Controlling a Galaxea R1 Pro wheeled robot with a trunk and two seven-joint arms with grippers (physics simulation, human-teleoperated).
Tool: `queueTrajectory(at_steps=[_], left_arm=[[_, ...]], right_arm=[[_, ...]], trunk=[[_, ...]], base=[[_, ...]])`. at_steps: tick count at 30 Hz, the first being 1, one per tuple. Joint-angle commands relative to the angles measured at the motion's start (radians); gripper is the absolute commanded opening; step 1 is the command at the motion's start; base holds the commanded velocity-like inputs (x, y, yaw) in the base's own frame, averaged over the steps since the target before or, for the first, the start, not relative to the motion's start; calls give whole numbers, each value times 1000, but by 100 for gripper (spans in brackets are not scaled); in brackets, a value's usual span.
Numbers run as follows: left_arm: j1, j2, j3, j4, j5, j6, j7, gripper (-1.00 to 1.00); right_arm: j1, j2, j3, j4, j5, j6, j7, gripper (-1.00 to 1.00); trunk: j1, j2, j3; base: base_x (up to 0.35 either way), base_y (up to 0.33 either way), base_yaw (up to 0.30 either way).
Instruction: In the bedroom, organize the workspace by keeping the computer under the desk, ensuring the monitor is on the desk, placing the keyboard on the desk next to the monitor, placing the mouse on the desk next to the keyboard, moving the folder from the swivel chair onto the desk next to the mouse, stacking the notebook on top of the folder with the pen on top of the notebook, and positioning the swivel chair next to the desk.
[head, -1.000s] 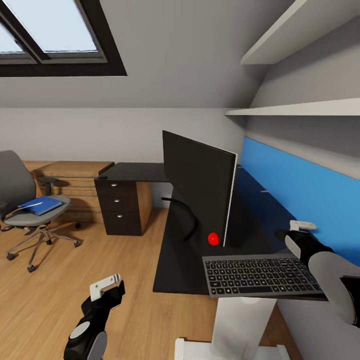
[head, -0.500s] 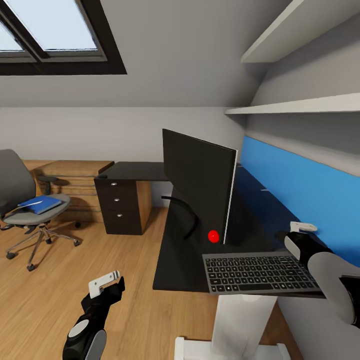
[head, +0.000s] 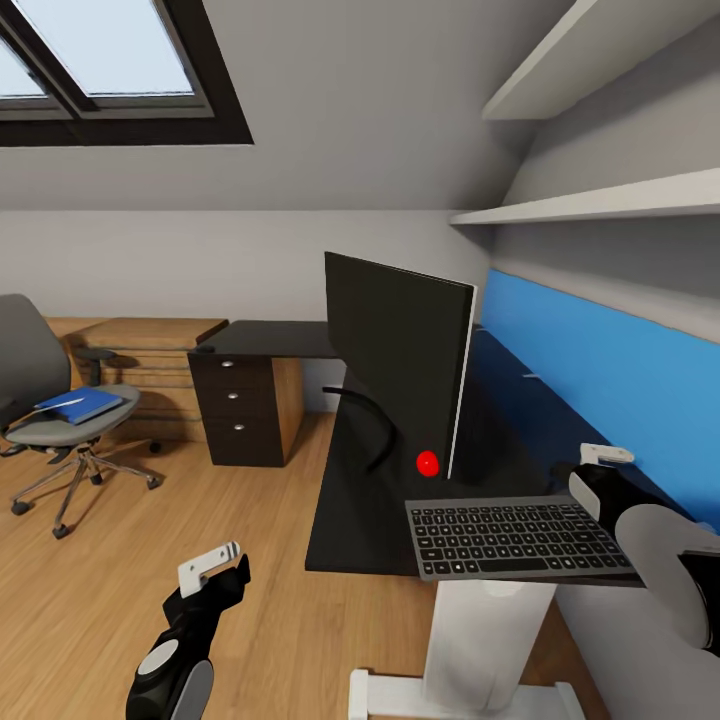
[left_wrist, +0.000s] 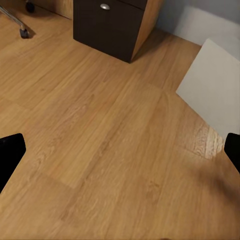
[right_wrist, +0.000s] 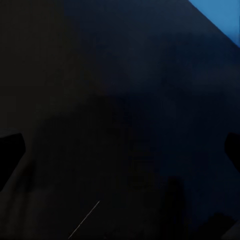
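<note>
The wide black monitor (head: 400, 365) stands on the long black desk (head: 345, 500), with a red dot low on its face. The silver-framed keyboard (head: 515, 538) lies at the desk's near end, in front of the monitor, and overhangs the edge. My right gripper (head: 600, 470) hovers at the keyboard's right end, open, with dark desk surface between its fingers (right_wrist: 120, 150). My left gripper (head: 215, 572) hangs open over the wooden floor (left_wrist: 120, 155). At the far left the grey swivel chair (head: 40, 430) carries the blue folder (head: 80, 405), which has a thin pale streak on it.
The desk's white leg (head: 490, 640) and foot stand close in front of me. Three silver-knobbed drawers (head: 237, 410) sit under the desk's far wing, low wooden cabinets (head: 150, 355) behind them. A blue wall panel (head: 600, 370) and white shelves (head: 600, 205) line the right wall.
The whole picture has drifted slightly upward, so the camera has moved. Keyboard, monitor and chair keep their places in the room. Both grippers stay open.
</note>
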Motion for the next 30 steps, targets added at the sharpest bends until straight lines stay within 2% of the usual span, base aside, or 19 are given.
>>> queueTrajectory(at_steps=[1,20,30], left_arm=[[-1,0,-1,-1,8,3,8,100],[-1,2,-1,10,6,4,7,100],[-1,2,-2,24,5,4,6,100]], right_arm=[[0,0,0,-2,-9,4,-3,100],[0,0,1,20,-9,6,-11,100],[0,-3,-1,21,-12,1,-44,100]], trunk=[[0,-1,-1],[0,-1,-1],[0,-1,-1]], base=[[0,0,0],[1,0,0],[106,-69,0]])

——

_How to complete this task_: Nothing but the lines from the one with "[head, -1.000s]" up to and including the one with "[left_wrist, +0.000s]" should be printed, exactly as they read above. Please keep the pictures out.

_The completed task_:
[head, -1.000s] 
[head, -0.500s] 
[head, +0.000s] 
[left_wrist, +0.000s] 

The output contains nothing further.